Endian/__BYTE_ORDER question
Joakim Tjernlund
joakim.tjernlund at transmode.se
Fri Feb 12 10:09:51 EST 2010
Wolfgang Denk <wd at denx.de> wrote on 2010/02/11 22:39:00:
>
> Dear Joakim Tjernlund,
>
> In message <OF918AA866.3ED427EB-ONC12576C7.005CBEE4-C12576C7.

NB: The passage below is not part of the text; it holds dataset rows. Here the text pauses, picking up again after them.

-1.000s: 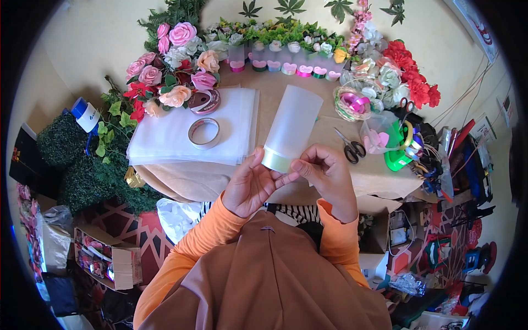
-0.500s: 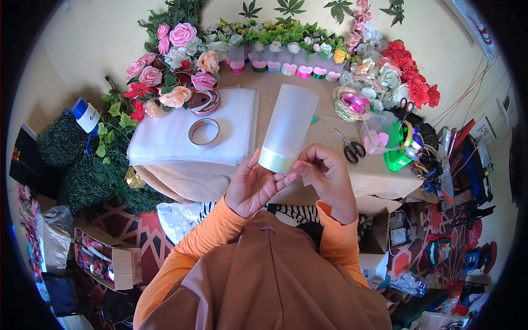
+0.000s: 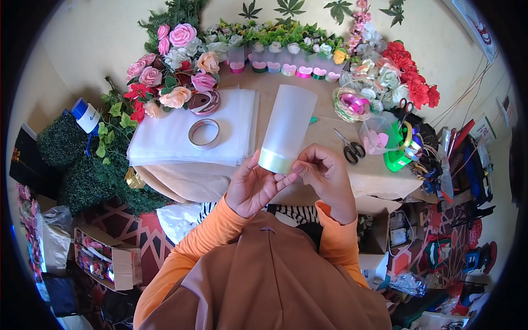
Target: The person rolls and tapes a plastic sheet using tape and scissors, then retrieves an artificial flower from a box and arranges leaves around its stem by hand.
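A frosted translucent tube [image 3: 288, 120] with a pale green, shiny ribbon band [image 3: 275, 161] round its lower end tilts slightly to the right over the table's front edge. My left hand [image 3: 252, 187] supports the tube's lower left side, palm up, its fingers under the band. With thumb and fingers pinched together, my right hand [image 3: 324, 175] grips the band's lower right edge. Left of the tube, a roll of tape [image 3: 204, 134] lies on a stack of translucent sheets [image 3: 159, 142]. Black-handled scissors [image 3: 353, 149] rest on the table to the right of my right hand.
Small potted flowers with pink labels [image 3: 288, 69] line the table's back. Artificial roses [image 3: 176, 96] stand at the left. A woven basket [image 3: 352, 102] with ribbon, a clear container of pink pieces [image 3: 376, 141] and a green tape dispenser [image 3: 397, 158] are at the right.
The top of the tube has shifted very slightly to the left. Both hands keep nearly the same place and hold.
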Tool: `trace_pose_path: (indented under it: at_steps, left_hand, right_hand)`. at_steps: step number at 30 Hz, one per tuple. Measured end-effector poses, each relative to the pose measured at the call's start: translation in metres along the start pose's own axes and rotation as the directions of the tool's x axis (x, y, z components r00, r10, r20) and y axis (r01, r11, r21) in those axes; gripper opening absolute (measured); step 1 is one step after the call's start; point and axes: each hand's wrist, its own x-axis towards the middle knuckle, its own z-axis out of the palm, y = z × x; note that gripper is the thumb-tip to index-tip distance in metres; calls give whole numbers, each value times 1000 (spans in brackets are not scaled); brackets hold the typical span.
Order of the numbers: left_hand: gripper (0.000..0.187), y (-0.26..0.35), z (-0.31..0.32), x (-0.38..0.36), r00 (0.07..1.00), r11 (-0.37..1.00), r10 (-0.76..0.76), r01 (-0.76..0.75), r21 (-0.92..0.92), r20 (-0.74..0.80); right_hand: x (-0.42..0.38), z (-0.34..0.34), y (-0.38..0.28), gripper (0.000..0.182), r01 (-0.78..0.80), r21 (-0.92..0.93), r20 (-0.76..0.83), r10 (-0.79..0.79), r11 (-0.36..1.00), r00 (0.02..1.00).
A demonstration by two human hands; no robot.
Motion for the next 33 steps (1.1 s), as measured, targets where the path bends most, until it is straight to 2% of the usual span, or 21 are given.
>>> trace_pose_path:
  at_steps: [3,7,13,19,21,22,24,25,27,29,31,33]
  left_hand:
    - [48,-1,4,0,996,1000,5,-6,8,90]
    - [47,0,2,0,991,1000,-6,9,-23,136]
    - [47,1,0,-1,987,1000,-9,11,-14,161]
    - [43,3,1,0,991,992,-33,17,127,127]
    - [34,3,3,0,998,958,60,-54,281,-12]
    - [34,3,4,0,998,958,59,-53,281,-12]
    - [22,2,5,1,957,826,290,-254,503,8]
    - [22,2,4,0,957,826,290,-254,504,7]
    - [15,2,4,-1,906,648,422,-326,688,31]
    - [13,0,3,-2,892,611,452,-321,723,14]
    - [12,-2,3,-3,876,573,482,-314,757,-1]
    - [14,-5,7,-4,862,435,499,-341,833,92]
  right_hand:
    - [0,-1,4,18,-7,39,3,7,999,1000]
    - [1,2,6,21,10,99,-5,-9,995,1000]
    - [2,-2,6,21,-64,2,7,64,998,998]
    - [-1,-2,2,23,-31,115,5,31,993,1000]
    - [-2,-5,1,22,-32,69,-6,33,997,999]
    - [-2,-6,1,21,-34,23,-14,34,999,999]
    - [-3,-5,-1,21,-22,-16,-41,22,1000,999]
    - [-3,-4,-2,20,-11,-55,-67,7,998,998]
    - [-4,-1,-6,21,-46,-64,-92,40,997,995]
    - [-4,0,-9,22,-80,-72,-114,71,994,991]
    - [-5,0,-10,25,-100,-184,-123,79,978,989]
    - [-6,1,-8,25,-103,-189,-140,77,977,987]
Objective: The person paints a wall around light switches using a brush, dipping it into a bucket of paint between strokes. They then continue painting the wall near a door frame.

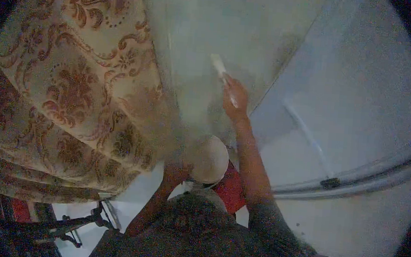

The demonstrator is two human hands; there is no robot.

> 005CF730 at transmode.se> you wrote:
> >
> > > I have no idea how it is actually done in the kernel code... but gcc
> > > defines it:
> > >
> > > gcc -dM -E -x c - <<<'' | grep ENDIAN
> > > #define __BIG_ENDIAN__ 1
> > > #define _BIG_ENDIAN 1
> >
> > That doesn't define __BYTE_ORDER. Try the same gcc command
> > on a file that #includes <stdlib.h> and you will get both
> > __BIG_ENDIAN and __LITTLE_ENDIAN
>
> For me this appears to work:
>
> On x86:
>
> $ echo '#include <stdlib.h>' | gcc -dM -E -x c - | grep ENDIAN
> #define _ENDIAN_H 1
> #define PDP_ENDIAN __PDP_ENDIAN
> #define __PDP_ENDIAN 3412
> #define BIG_ENDIAN __BIG_ENDIAN
> #define __BYTE_ORDER __LITTLE_ENDIAN
> #define __LITTLE_ENDIAN 1234
> #define __BIG_ENDIAN 4321
> #define LITTLE_ENDIAN __LITTLE_ENDIAN
>
> On PowerPC:
>
> $ echo '#include <stdlib.h>' | gcc -dM -E -x c - | grep ENDIAN
> #define __BIG_ENDIAN__ 1
> #define __PDP_ENDIAN 3412
> #define __LITTLE_ENDIAN 1234
> #define BIG_ENDIAN __BIG_ENDIAN
> #define _BIG_ENDIAN 1
> #define __BYTE_ORDER __BIG_ENDIAN
> #define _ENDIAN_H 1
> #define __BIG_ENDIAN 4321
> #define PDP_ENDIAN __PDP_ENDIAN
> #define LITTLE_ENDIAN __LITTLE_ENDIAN
>
> In both cases __BYTE_ORDER is set to a sane value.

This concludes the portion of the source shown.